I'm planning a replication study, and am exploring various ways of analyzing the data. In a single study, I will have two outcome measures, which are expressed on completely different scales - one is a 5-point Likert-type, and the other is an amount of money. I have reason to believe that these two measures should be correlated with each other.
Therefore, it seems to me that it would be sensible to, for example, conduct some sort of multivariate regression, and assume that the outcomes come from a multivariate normal distribution.
However, that exact approach seems to me to be plain wrong, since the two outcomes could/should have different, non-normal distributions. Also, I imagine that something like a probit-model would be better suited for the Likert-type outcome, for example.

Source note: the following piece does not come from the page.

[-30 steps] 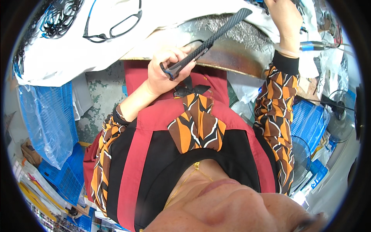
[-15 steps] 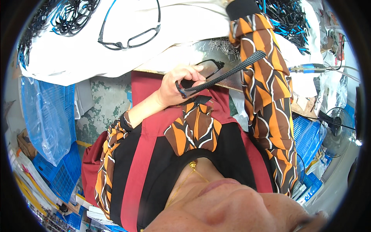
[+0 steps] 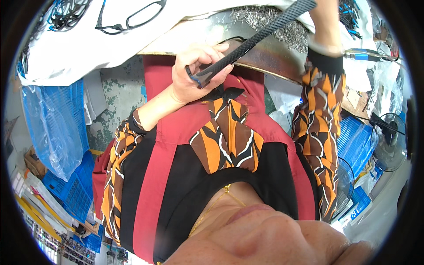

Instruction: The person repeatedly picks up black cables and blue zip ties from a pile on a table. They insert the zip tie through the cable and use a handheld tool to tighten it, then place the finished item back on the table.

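Observation:
My left hand (image 3: 198, 66) is closed around a black eyeglass frame (image 3: 260, 39), held above my lap at the table's near edge. Its temple, with a woven-looking texture, points up and to the right, partly in front of a metal tray (image 3: 207, 33). Much of the frame's front is hidden by my fingers and the temple. My right hand (image 3: 324, 15) is at the top right, beyond the temple's tip; its fingers are cut off by the picture's edge. In the tray lies a heap of thin metal pins or screws (image 3: 282, 28).
Another black eyeglass frame (image 3: 118, 29) lies on white cloth (image 3: 84, 53). Bundles of black and blue temples (image 3: 70, 15) sit at the far left, with more temples (image 3: 349, 20) far right. A corded blue tool (image 3: 364, 55) lies right. Blue crates (image 3: 70, 190) and a fan (image 3: 391, 141) flank me.
My right hand and forearm have moved to the right, uncovering more of the tray and pins. The held frame has turned slightly, its temple pointing more steeply upward. The whole view has shifted a little.

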Motion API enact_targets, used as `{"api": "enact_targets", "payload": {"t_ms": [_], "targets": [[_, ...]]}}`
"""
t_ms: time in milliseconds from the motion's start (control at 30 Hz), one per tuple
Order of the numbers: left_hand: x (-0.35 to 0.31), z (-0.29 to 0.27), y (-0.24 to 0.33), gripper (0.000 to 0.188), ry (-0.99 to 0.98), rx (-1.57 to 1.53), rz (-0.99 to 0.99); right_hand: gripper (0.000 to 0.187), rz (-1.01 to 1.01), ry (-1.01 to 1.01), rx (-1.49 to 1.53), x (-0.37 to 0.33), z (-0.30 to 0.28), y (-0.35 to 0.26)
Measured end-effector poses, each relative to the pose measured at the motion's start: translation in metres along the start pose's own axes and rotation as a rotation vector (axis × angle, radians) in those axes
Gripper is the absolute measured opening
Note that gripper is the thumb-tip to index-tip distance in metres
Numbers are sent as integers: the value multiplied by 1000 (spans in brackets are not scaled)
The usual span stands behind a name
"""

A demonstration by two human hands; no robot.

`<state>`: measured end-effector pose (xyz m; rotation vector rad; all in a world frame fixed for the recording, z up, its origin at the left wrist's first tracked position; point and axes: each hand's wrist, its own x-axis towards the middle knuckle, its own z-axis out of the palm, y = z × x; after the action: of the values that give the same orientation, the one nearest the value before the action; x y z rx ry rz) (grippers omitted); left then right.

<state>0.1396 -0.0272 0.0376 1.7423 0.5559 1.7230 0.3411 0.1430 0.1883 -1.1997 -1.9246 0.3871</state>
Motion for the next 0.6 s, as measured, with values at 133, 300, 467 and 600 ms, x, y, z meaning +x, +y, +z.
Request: {"api": "enact_targets", "payload": {"t_ms": [133,300,467,600], "targets": [[-8,-8,2,53,-105,-8,10,13,18,-8,306,-117,-4,-13],[-20,2,-2,50,6,-7,-32,20,563,-229,287,-178,26,11],[-14,3,2,48,-67,69,-90,15,555,-52,643,-154,36,21],[-10,4,10,26,-76,133,-164,17,504,-145,492,-141,34,18]]}}
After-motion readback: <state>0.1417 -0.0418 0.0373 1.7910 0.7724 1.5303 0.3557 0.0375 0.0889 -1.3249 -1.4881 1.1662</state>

Do I just fit the two models (e.g. a probit model for the Likert-type, and lognormal for the amount of money) simultaneously, and use each outcome as a predictor of the other one? But I have the feeling that this approach doesn't completely capture the covariance between the outcomes (can't put my finger on the exact problem).
I'm not sure where to even start reading up on this.
Some additional info:
- the authors of the original study used two t-test for the two outcomes, but since there's reason to believe that the outcomes are correlated, I believe that's not a good strategy
- planning to do a Bayesian analysis.
I'd appreciate any pointers, and would definitely prefer some that aren't overly mathematical. But I'll take what I can get.